**Assignment:** Transcribe each record exactly; skip any picture.

**Record set:**
■ ■ ■

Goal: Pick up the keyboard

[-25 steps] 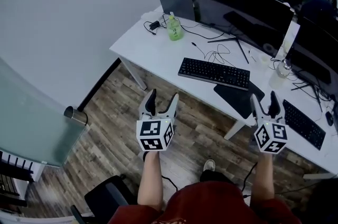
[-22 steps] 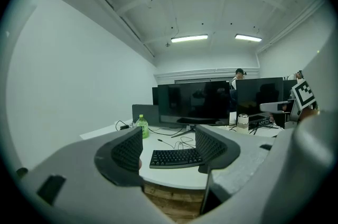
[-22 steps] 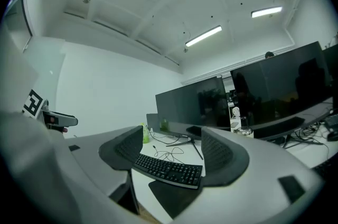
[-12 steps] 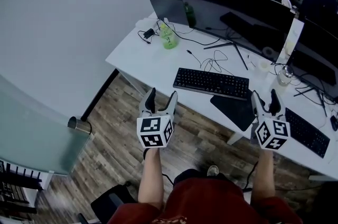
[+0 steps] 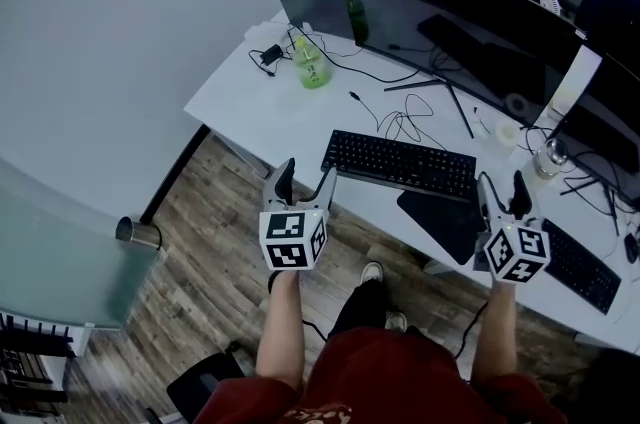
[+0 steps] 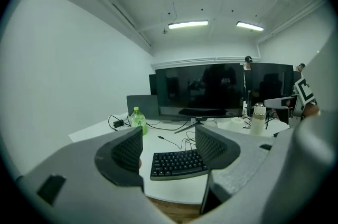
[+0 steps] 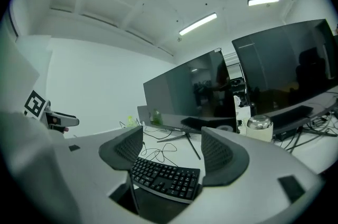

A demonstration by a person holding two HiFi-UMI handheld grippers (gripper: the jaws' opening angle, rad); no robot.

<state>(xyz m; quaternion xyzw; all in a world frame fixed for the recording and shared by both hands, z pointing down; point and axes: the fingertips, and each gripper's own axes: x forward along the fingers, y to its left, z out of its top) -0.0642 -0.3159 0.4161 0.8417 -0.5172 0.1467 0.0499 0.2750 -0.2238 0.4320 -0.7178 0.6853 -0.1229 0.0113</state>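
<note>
The keyboard (image 5: 400, 164) lies flat on the white bench (image 5: 245, 102), near its front edge. Its right end is just beside a dark mat (image 5: 445, 212), and a loose cable (image 5: 405, 124) lies behind it. Judgement: it is a long, stiff, fairly light plastic board with a smooth casing. It is best taken at both short ends, one gripper to each, and lifted level, since a one-ended hold would likely let it tip. Whether a cord is attached cannot be determined. The left gripper (image 5: 306, 180) and right gripper (image 5: 500, 184) are both short of the keyboard, jaws wide apart with nothing between the pads. Behind it stand a large monitor (image 5: 450, 7) and a green bottle (image 5: 311, 69). The bench is cut off at the right, and the keyboard's underside and rear edge are not visible.
</note>
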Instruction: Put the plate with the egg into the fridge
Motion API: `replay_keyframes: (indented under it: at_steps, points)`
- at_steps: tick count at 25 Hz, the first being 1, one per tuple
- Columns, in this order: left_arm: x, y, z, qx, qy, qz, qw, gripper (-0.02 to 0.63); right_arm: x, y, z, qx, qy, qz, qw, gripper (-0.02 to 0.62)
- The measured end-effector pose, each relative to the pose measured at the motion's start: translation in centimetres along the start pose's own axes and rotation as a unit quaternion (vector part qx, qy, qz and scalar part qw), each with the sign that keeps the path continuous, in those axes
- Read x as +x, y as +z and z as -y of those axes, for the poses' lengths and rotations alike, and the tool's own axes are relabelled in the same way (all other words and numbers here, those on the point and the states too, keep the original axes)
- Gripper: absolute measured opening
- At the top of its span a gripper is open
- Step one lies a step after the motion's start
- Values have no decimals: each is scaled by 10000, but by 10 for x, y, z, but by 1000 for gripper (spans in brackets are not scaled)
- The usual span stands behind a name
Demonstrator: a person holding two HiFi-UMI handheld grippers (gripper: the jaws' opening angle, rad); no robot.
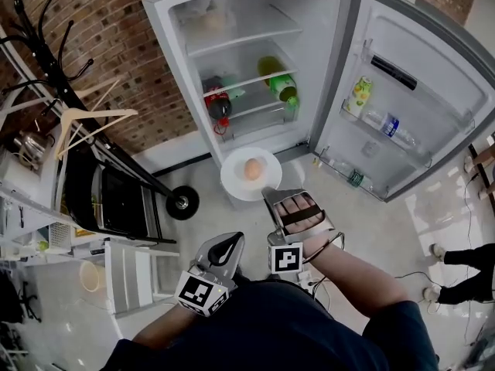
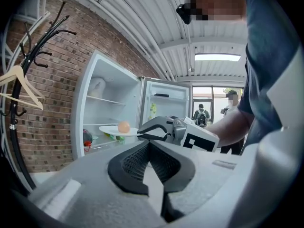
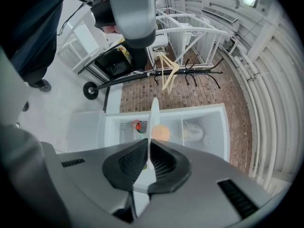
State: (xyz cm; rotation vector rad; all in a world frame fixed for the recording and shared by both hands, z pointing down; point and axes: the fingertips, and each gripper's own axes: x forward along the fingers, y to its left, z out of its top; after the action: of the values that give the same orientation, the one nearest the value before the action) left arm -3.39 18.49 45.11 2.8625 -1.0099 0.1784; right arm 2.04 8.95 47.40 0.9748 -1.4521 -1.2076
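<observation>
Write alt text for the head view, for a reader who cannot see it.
The right gripper holds a round white plate carrying a brown egg by its rim, in front of an open white fridge. Bottles sit on its shelves and in its door racks. The left gripper hangs lower, shut and empty.

The right claw (image 1: 272, 195) reaches forward on an outstretched bare forearm (image 1: 352, 273), its jaws clamped on the near rim of the plate (image 1: 238, 182). The left claw (image 1: 230, 242) sits lower and closer to the body, jaws together with nothing between them.
</observation>
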Motion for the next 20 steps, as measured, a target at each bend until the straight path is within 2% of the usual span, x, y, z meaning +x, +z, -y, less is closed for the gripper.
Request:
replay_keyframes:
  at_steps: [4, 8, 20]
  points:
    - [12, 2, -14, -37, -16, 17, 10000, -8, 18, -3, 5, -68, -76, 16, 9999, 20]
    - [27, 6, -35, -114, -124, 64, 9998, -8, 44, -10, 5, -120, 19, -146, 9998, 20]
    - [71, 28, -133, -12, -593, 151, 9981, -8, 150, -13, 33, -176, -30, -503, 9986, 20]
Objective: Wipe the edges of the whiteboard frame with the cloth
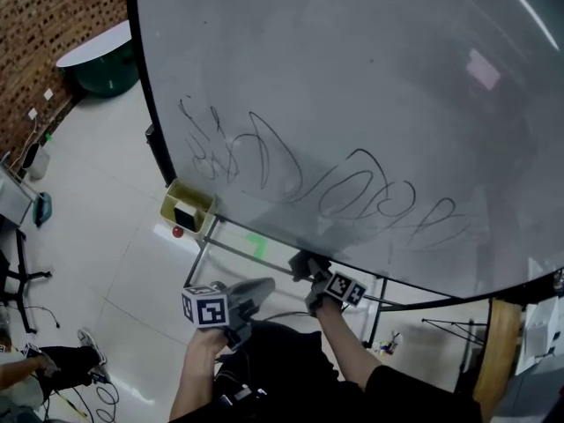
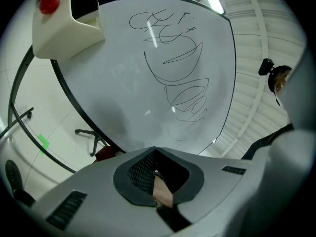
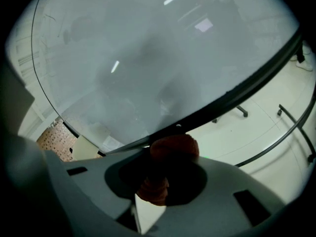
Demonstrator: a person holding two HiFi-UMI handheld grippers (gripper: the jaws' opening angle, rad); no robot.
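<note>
The whiteboard (image 1: 370, 86) carries black scribbles inside a thin black frame (image 1: 405, 287). At the frame's bottom edge my right gripper (image 1: 308, 267) is shut on a dark red cloth (image 1: 302, 261). In the right gripper view the bunched cloth (image 3: 173, 149) touches the black frame (image 3: 237, 95) just ahead of the gripper (image 3: 155, 181). My left gripper (image 1: 256, 291) hangs below the board, a little left of the right one, shut with nothing in it. In the left gripper view that gripper (image 2: 155, 174) points up at the board (image 2: 158, 83), and the cloth (image 2: 104, 153) shows beneath the frame (image 2: 74, 102).
A cream box with a red knob (image 1: 187, 205) hangs at the board's lower left corner. The board's metal stand bars (image 1: 211, 249) run underneath. A round table (image 1: 101, 55) stands by the brick wall at far left. A person's legs (image 1: 53, 359) and cables lie at bottom left.
</note>
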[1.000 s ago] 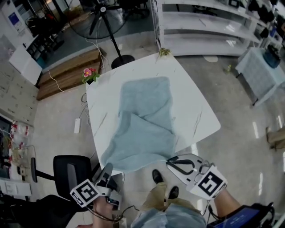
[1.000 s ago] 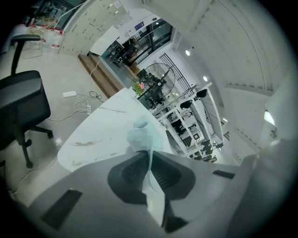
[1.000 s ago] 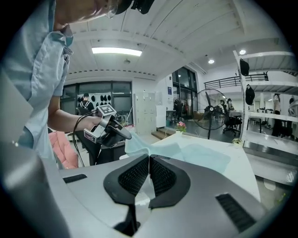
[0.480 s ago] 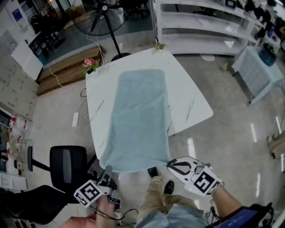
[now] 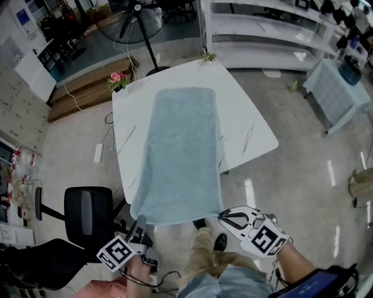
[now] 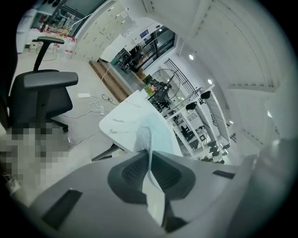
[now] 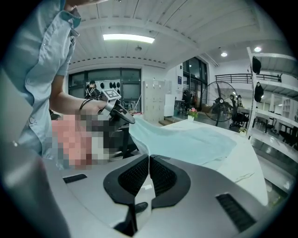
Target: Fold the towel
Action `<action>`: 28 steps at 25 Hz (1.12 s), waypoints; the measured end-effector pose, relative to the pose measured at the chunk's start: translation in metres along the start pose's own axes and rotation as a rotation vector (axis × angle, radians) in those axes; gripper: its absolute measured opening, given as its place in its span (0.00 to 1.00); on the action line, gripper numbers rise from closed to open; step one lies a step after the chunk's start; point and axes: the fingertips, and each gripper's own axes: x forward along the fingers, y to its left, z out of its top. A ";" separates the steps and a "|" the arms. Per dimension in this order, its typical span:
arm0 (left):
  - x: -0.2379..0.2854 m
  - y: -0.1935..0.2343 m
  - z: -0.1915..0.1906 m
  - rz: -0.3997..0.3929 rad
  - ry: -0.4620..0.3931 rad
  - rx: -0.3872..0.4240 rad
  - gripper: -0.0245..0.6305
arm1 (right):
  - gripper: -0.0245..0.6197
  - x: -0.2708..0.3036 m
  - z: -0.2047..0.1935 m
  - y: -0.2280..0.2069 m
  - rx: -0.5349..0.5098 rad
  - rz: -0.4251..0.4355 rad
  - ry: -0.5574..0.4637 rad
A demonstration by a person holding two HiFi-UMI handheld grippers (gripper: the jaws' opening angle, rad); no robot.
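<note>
Surface: a white table [image 5: 247, 125] is seen at frame centre, with a pale blue towel [image 5: 183, 151] spread lengthwise on it.
Room: a standing fan [image 5: 131, 17] is at upper left, white shelving [image 5: 262, 35] at upper right, a black chair [image 5: 87, 212] at lower left.
Left gripper [image 5: 141, 221]: jaws are clamped on the towel's lower-left corner.
Right gripper [image 5: 222, 214]: jaws are clamped on the lower-right corner.

Glossy pale floor [image 5: 303, 174], white shelving [image 5: 262, 35], standing fan [image 5: 139, 23], black office chair [image 5: 87, 210].

Towel [image 5: 182, 154] is hanging over and hiding the surface's [image 5: 250, 128] near edge. Its near corners are lying hidden inside left gripper [image 5: 140, 223] and right gripper [image 5: 221, 214].
</note>
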 end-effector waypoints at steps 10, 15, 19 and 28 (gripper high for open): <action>-0.017 -0.002 0.000 0.019 -0.020 -0.038 0.07 | 0.07 -0.008 0.008 0.007 0.005 0.013 0.003; -0.027 -0.015 0.018 0.018 -0.058 -0.038 0.07 | 0.07 -0.015 0.029 -0.001 0.034 0.002 -0.054; -0.023 -0.044 0.049 -0.013 -0.107 -0.014 0.07 | 0.07 -0.022 0.052 -0.020 0.039 -0.029 -0.084; 0.028 -0.123 0.124 -0.171 -0.189 -0.006 0.07 | 0.07 -0.025 0.114 -0.098 0.054 -0.145 -0.191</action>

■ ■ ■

**Answer to the problem:**
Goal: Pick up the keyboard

[-25 steps] 
[-22 steps] 
[-22 steps] 
[-12 steps] 
[+0 steps] 
[+0 steps] 
[+0 steps] 

A demonstration by a person holding two HiFi-UMI handheld grippers (gripper: the jaws' opening angle, rad); no robot.

<state>(xyz m; quaternion xyzw; all in a world frame fixed for the recording and shared by both hands, z pointing down; point and axes: the fingertips, and each gripper's own axes: x forward along the fingers, y to its left, z out of its top) -0.0642 -0.3159 0.4161 0.8417 -0.5172 0.1467 0.0499 0.2750 -0.2238 0.4320 -0.7178 0.6853 -0.1229 0.0113</state>
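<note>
The keyboard (image 5: 400, 164) lies flat on the white bench (image 5: 245, 102), near its front edge. Its right end is just beside a dark mat (image 5: 445, 212), and a loose cable (image 5: 405, 124) lies behind it. Judgement: it is a long, stiff, fairly light plastic board with a smooth casing. It is best taken at both short ends, one gripper to each, and lifted level, since a one-ended hold would likely let it tip. Whether a cord is attached cannot be determined. The left gripper (image 5: 306, 180) and right gripper (image 5: 500, 184) are both short of the keyboard, jaws wide apart with nothing between the pads. Behind it stand a large monitor (image 5: 450, 7) and a green bottle (image 5: 311, 69). The bench is cut off at the right, and the keyboard's underside and rear edge are not visible.
</note>
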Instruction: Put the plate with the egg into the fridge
Motion API: `replay_keyframes: (indented under it: at_steps, points)`
- at_steps: tick count at 25 Hz, the first being 1, one per tuple
- Columns, in this order: left_arm: x, y, z, qx, qy, qz, qw, gripper (-0.02 to 0.63); right_arm: x, y, z, qx, qy, qz, qw, gripper (-0.02 to 0.62)
- The measured end-effector pose, each relative to the pose measured at the motion's start: translation in centimetres along the start pose's own axes and rotation as a unit quaternion (vector part qx, qy, qz and scalar part qw), each with the sign that keeps the path continuous, in those axes
- Read x as +x, y as +z and z as -y of those axes, for the poses' lengths and rotations alike, and the tool's own axes are relabelled in the same way (all other words and numbers here, those on the point and the states too, keep the original axes)
- Gripper: absolute measured opening
- At the top of its span a gripper is open
- Step one lies a step after the motion's start
- Values have no decimals: each is scaled by 10000, but by 10 for x, y, z, but by 1000 for gripper (spans in brackets are not scaled)
- The usual span stands behind a name
Demonstrator: a person holding two HiFi-UMI handheld grippers (gripper: the jaws' opening angle, rad); no robot.
State: (xyz cm; rotation vector rad; all in a world frame fixed for the recording and shared by both hands, z pointing down; point and axes: the fingertips, and each gripper's own axes: x forward along the fingers, y to its left, z out of its top; after the action: of the values that give the same orientation, the one nearest the value before the action) left arm -3.39 18.49 45.11 2.8625 -1.0099 0.1784; right arm 2.04 8.95 47.40 0.9748 -1.4521 -1.2076
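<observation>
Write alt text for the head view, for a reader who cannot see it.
The right gripper holds a round white plate carrying a brown egg by its rim, in front of an open white fridge. Bottles sit on its shelves and in its door racks. The left gripper hangs lower, shut and empty.

The right claw (image 1: 272, 195) reaches forward on an outstretched bare forearm (image 1: 352, 273), its jaws clamped on the near rim of the plate (image 1: 238, 182). The left claw (image 1: 230, 242) sits lower and closer to the body, jaws together with nothing between them.
</observation>
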Motion for the next 20 steps, as measured, a target at each bend until the straight path is within 2% of the usual span, x, y, z meaning +x, +z, -y, less is closed for the gripper.
Request:
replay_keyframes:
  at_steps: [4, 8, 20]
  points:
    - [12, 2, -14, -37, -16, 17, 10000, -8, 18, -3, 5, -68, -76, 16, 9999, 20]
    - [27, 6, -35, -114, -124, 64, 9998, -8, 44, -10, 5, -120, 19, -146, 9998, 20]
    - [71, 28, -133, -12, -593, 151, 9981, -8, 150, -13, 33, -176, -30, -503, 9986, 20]
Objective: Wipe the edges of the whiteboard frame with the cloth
Demonstrator: a person holding two HiFi-UMI handheld grippers (gripper: the jaws' opening angle, rad); no robot.
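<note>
The whiteboard (image 1: 370, 86) carries black scribbles inside a thin black frame (image 1: 405, 287). At the frame's bottom edge my right gripper (image 1: 308, 267) is shut on a dark red cloth (image 1: 302, 261). In the right gripper view the bunched cloth (image 3: 173, 149) touches the black frame (image 3: 237, 95) just ahead of the gripper (image 3: 155, 181). My left gripper (image 1: 256, 291) hangs below the board, a little left of the right one, shut with nothing in it. In the left gripper view that gripper (image 2: 155, 174) points up at the board (image 2: 158, 83), and the cloth (image 2: 104, 153) shows beneath the frame (image 2: 74, 102).
A cream box with a red knob (image 1: 187, 205) hangs at the board's lower left corner. The board's metal stand bars (image 1: 211, 249) run underneath. A round table (image 1: 101, 55) stands by the brick wall at far left. A person's legs (image 1: 53, 359) and cables lie at bottom left.
</note>
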[1.000 s ago] 
[1.000 s ago] 
[1.000 s ago] 
[0.480 s ago] 
[now] 
[now] 
[now] 
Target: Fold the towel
Action `<action>`: 28 steps at 25 Hz (1.12 s), waypoints; the measured end-effector pose, relative to the pose measured at the chunk's start: translation in metres along the start pose's own axes and rotation as a rotation vector (axis × angle, radians) in those axes; gripper: its absolute measured opening, given as its place in its span (0.00 to 1.00); on the action line, gripper numbers rise from closed to open; step one lies a step after the chunk's start; point and axes: the fingertips, and each gripper's own axes: x forward along the fingers, y to its left, z out of its top. A ";" separates the steps and a "|" the arms. Per dimension in this order, its typical span:
arm0 (left):
  - x: -0.2379..0.2854 m
  - y: -0.1935..0.2343 m
  - z: -0.1915..0.1906 m
  - rz: -0.3997..0.3929 rad
  - ry: -0.4620..0.3931 rad
  - rx: -0.3872..0.4240 rad
  - gripper: -0.0245..0.6305
arm1 (right):
  - gripper: -0.0245..0.6197
  - x: -0.2708..0.3036 m
  - z: -0.2047..0.1935 m
  - y: -0.2280..0.2069 m
  - rx: -0.5349..0.5098 rad
  - rz: -0.4251..0.4355 rad
  - ry: -0.5574..0.4637 rad
A demonstration by a person holding two HiFi-UMI handheld grippers (gripper: the jaws' opening angle, rad); no robot.
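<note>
Surface: a white table [image 5: 247, 125] is seen at frame centre, with a pale blue towel [image 5: 183, 151] spread lengthwise on it.
Room: a standing fan [image 5: 131, 17] is at upper left, white shelving [image 5: 262, 35] at upper right, a black chair [image 5: 87, 212] at lower left.
Left gripper [image 5: 141, 221]: jaws are clamped on the towel's lower-left corner.
Right gripper [image 5: 222, 214]: jaws are clamped on the lower-right corner.

Glossy pale floor [image 5: 303, 174], white shelving [image 5: 262, 35], standing fan [image 5: 139, 23], black office chair [image 5: 87, 210].

Towel [image 5: 182, 154] is hanging over and hiding the surface's [image 5: 250, 128] near edge. Its near corners are lying hidden inside left gripper [image 5: 140, 223] and right gripper [image 5: 221, 214].
</note>
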 end-effector waypoints at steps 10, 15, 19 and 28 (gripper high for open): <action>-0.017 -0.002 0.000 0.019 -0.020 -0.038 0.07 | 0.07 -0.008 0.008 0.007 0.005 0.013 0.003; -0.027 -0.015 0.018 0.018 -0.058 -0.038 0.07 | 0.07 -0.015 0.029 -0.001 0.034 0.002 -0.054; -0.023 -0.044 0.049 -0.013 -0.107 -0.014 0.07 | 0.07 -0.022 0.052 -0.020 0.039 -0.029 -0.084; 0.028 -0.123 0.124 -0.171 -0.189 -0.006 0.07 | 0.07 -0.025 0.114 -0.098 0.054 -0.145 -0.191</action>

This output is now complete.